▶ Goal of the exercise:
Omit the pictures while printing every entry below exactly as given.

(Task inputs)

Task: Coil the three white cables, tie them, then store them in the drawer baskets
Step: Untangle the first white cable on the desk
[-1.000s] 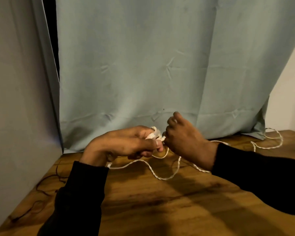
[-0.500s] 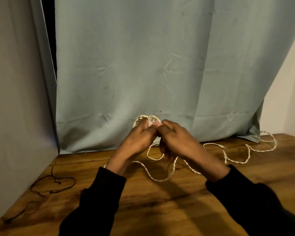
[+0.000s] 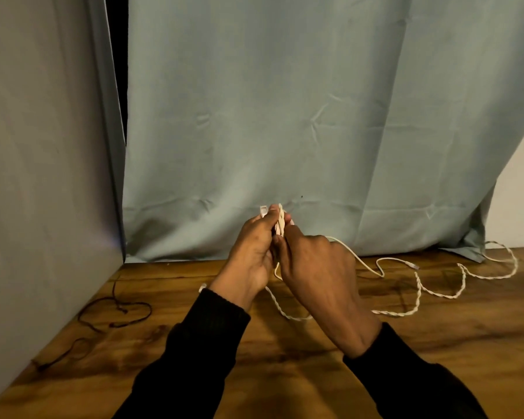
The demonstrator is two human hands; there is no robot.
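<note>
Hands raised together, pinching white cable.

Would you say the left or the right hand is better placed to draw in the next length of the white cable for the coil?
Probably the right hand: the loose white cable trails off on its side across the table, while the left hand pinches the gathered loops.

Above a wooden table, a person's left hand and right hand pinch loops of a white cable between them. The cable's twisted tail snakes across the table to the right of the hands. A thin dark cord lies on the table to their left, before a pale blue curtain.
</note>
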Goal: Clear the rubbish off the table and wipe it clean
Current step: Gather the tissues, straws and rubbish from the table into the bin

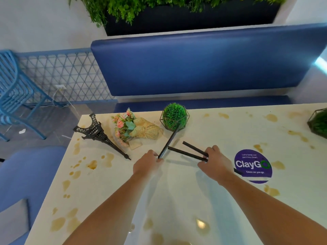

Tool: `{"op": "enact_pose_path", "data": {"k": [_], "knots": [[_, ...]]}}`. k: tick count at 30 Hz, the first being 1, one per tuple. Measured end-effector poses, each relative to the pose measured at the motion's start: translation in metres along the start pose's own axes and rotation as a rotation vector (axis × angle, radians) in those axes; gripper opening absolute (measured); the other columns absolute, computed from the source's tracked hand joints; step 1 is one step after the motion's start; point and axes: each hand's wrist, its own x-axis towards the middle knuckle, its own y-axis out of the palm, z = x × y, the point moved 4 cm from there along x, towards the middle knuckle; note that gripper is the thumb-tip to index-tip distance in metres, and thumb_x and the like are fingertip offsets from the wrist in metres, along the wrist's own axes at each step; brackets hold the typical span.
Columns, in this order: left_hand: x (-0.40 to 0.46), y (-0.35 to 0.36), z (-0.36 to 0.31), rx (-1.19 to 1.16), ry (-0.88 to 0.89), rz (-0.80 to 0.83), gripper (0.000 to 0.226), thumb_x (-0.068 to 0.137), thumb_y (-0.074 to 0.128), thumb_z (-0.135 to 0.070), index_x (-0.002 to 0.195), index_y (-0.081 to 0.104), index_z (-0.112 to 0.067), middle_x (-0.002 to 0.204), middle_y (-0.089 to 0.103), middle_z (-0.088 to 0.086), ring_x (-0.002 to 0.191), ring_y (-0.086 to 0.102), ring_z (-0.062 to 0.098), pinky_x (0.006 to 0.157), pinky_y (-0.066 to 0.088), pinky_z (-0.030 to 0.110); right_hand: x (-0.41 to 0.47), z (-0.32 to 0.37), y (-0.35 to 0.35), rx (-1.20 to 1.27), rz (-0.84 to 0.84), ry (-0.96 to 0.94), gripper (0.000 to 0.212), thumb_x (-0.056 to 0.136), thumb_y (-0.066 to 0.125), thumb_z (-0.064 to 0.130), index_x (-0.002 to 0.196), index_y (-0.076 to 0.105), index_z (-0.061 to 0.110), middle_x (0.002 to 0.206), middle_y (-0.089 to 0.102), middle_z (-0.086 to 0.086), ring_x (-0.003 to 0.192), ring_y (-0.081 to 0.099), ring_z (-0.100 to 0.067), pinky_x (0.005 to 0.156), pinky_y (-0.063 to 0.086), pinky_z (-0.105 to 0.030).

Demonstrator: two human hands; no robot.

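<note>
Both hands out over the white table (177,195), forearms reaching in from 6 o'clock. Left hand (146,164) curled, fingertips pinching the near end of one black straw (169,140), which slants up toward 1 o'clock with its far end against the green ball plant (174,115) in a wire frame. Right hand (215,163) closed around two more black straws (189,153), both running out toward 10 o'clock from the fingers, tips apart and close to the left-hand straw; a short dark end pokes out behind the hand toward 4 o'clock, over the edge of a purple round ClayGo sticker (253,166). Brown spill stains (92,164) scattered across the tabletop: a cluster at 9 o'clock of the left hand, more along the near left edge, others at 12 to 2 o'clock near the far edge and around the sticker. Farther off at 10 o'clock, a black Eiffel Tower model (97,133) lying on its side, tip pointing toward the left hand. Just beside it, at 11 o'clock, a small flower bouquet (136,128) wrapped in newsprint paper, also lying flat. At the far right edge, part of a second green plant (318,122) in a wire frame. Beyond the table, a blue padded bench (203,64), a blue slatted chair (16,92) at far left, and green foliage in a dark planter (177,20) at the top.
</note>
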Motion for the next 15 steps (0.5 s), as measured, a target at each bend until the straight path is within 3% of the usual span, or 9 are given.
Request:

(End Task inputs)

▶ Written answer:
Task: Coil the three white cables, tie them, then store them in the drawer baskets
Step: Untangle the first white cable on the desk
[-1.000s] 
[-0.500s] 
[+0.000s] 
The demonstrator is two human hands; there is no robot.
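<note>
Hands raised together, pinching white cable.

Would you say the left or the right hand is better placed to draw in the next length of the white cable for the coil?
Probably the right hand: the loose white cable trails off on its side across the table, while the left hand pinches the gathered loops.

Above a wooden table, a person's left hand and right hand pinch loops of a white cable between them. The cable's twisted tail snakes across the table to the right of the hands. A thin dark cord lies on the table to their left, before a pale blue curtain.
</note>
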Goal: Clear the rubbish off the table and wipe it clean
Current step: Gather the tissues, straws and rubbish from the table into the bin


Tool: `{"op": "enact_pose_path", "data": {"k": [_], "knots": [[_, ...]]}}`. k: tick count at 30 Hz, the first being 1, one per tuple. Measured end-effector poses, each relative to the pose measured at the motion's start: translation in metres along the start pose's own axes and rotation as a rotation vector (axis × angle, radians) in those axes; gripper opening absolute (measured); the other columns absolute, computed from the source's tracked hand joints; step 1 is one step after the motion's start; point and axes: each hand's wrist, its own x-axis towards the middle knuckle, its own y-axis out of the palm, z = x × y, the point moved 4 cm from there along x, towards the middle knuckle; note that gripper is the thumb-tip to index-tip distance in metres, and thumb_x and the like are fingertip offsets from the wrist in metres, along the wrist's own axes at each step; brackets hold the typical span.
Columns, in this order: left_hand: x (-0.40 to 0.46), y (-0.35 to 0.36), z (-0.36 to 0.31), rx (-1.19 to 1.16), ry (-0.88 to 0.89), rz (-0.80 to 0.83), gripper (0.000 to 0.226), thumb_x (-0.068 to 0.137), thumb_y (-0.074 to 0.128), thumb_z (-0.135 to 0.070), index_x (-0.002 to 0.195), index_y (-0.081 to 0.104), index_z (-0.112 to 0.067), middle_x (-0.002 to 0.204), middle_y (-0.089 to 0.103), middle_z (-0.088 to 0.086), ring_x (-0.002 to 0.191), ring_y (-0.086 to 0.102), ring_z (-0.062 to 0.098), pinky_x (0.006 to 0.157), pinky_y (-0.066 to 0.088), pinky_z (-0.030 to 0.110); right_hand: x (-0.41 to 0.47), z (-0.32 to 0.37), y (-0.35 to 0.35), rx (-1.20 to 1.27), rz (-0.84 to 0.84), ry (-0.96 to 0.94), gripper (0.000 to 0.212), thumb_x (-0.056 to 0.136), thumb_y (-0.066 to 0.125), thumb_z (-0.064 to 0.130), index_x (-0.002 to 0.196), index_y (-0.076 to 0.105), index_z (-0.061 to 0.110), middle_x (0.002 to 0.206), middle_y (-0.089 to 0.102), middle_z (-0.086 to 0.086), ring_x (-0.003 to 0.192), ring_y (-0.081 to 0.099), ring_z (-0.100 to 0.067), pinky_x (0.005 to 0.156), pinky_y (-0.063 to 0.086), pinky_z (-0.105 to 0.030).

Demonstrator: two human hands; no robot.

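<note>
Both hands out over the white table (177,195), forearms reaching in from 6 o'clock. Left hand (146,164) curled, fingertips pinching the near end of one black straw (169,140), which slants up toward 1 o'clock with its far end against the green ball plant (174,115) in a wire frame. Right hand (215,163) closed around two more black straws (189,153), both running out toward 10 o'clock from the fingers, tips apart and close to the left-hand straw; a short dark end pokes out behind the hand toward 4 o'clock, over the edge of a purple round ClayGo sticker (253,166). Brown spill stains (92,164) scattered across the tabletop: a cluster at 9 o'clock of the left hand, more along the near left edge, others at 12 to 2 o'clock near the far edge and around the sticker. Farther off at 10 o'clock, a black Eiffel Tower model (97,133) lying on its side, tip pointing toward the left hand. Just beside it, at 11 o'clock, a small flower bouquet (136,128) wrapped in newsprint paper, also lying flat. At the far right edge, part of a second green plant (318,122) in a wire frame. Beyond the table, a blue padded bench (203,64), a blue slatted chair (16,92) at far left, and green foliage in a dark planter (177,20) at the top.
</note>
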Motion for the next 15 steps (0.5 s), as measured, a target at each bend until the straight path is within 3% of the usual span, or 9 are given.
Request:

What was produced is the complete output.